(Data shown)
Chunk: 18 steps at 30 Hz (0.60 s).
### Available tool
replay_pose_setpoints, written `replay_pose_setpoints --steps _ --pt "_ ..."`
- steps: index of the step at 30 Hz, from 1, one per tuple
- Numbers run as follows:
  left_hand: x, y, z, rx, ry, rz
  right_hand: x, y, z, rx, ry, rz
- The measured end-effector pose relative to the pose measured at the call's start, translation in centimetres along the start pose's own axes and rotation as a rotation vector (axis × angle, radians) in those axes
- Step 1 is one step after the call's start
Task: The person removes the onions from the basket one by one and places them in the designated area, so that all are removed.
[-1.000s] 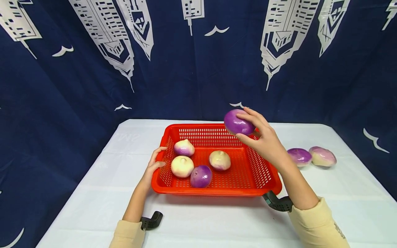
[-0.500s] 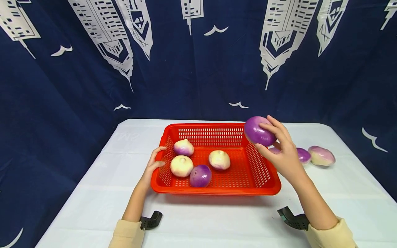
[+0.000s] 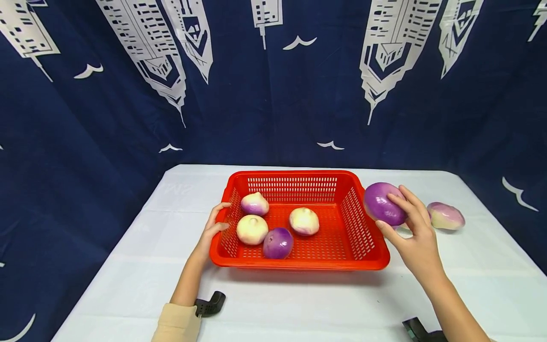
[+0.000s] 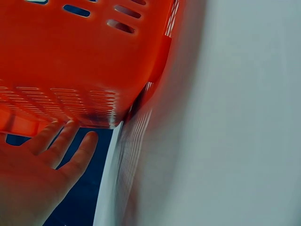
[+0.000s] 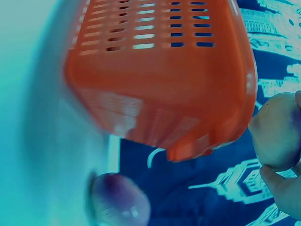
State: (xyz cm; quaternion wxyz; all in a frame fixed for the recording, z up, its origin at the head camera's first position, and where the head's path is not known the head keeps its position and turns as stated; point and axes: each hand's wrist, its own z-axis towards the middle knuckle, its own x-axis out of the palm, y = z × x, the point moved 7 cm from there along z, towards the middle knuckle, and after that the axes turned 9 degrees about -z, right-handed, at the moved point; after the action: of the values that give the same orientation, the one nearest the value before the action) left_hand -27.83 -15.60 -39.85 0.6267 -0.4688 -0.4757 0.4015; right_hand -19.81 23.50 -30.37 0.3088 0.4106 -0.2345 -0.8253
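Note:
My right hand (image 3: 419,232) holds a purple turnip (image 3: 383,204) between thumb and fingers, raised beside the right rim of a red plastic basket (image 3: 299,264). In the right wrist view, the held turnip (image 5: 277,134) shows its pale side, with fingertips on it. My left hand (image 3: 211,230) holds the basket's left rim; the left wrist view shows fingers (image 4: 77,157) below the rim, by the slotted outer wall. Inside the basket lie several turnips: a purple-white one (image 3: 255,204), a cream one (image 3: 252,230), a purple one (image 3: 278,243) and another cream one (image 3: 304,221).
On the white table (image 3: 307,304), right of the basket, lies a pink-and-cream turnip (image 3: 446,216); at least one more is partly hidden behind my right hand. A dark blue printed cloth (image 3: 273,109) hangs behind the table.
My right hand has carried the purple turnip from above the basket's back right corner rightward and down, past the right rim. My left hand and the basket have stayed put.

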Motion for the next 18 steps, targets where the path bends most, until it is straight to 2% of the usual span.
replay_pose_setpoints --steps 11,18 --pt "0.1 -0.1 0.2 0.011 0.011 -0.024 -0.8 -4.0 -1.9 0.092 -0.023 -0.073" --pt "0.0 0.0 0.1 0.0 -0.005 -0.022 -0.5 -6.6 -3.4 0.151 0.023 -0.115"
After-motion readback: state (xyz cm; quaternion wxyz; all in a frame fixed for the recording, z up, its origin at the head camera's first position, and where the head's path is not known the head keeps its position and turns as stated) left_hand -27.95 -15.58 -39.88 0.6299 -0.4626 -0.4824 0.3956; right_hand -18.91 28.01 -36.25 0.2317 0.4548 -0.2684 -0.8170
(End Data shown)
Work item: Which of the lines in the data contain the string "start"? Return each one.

Response area:
- The measured end-effector pose relative to the pose measured at the call's start, translation in centimetres along the start pose's own axes and rotation as a rotation vector (axis × angle, radians) in those axes
- Step 1 is one step after the call's start

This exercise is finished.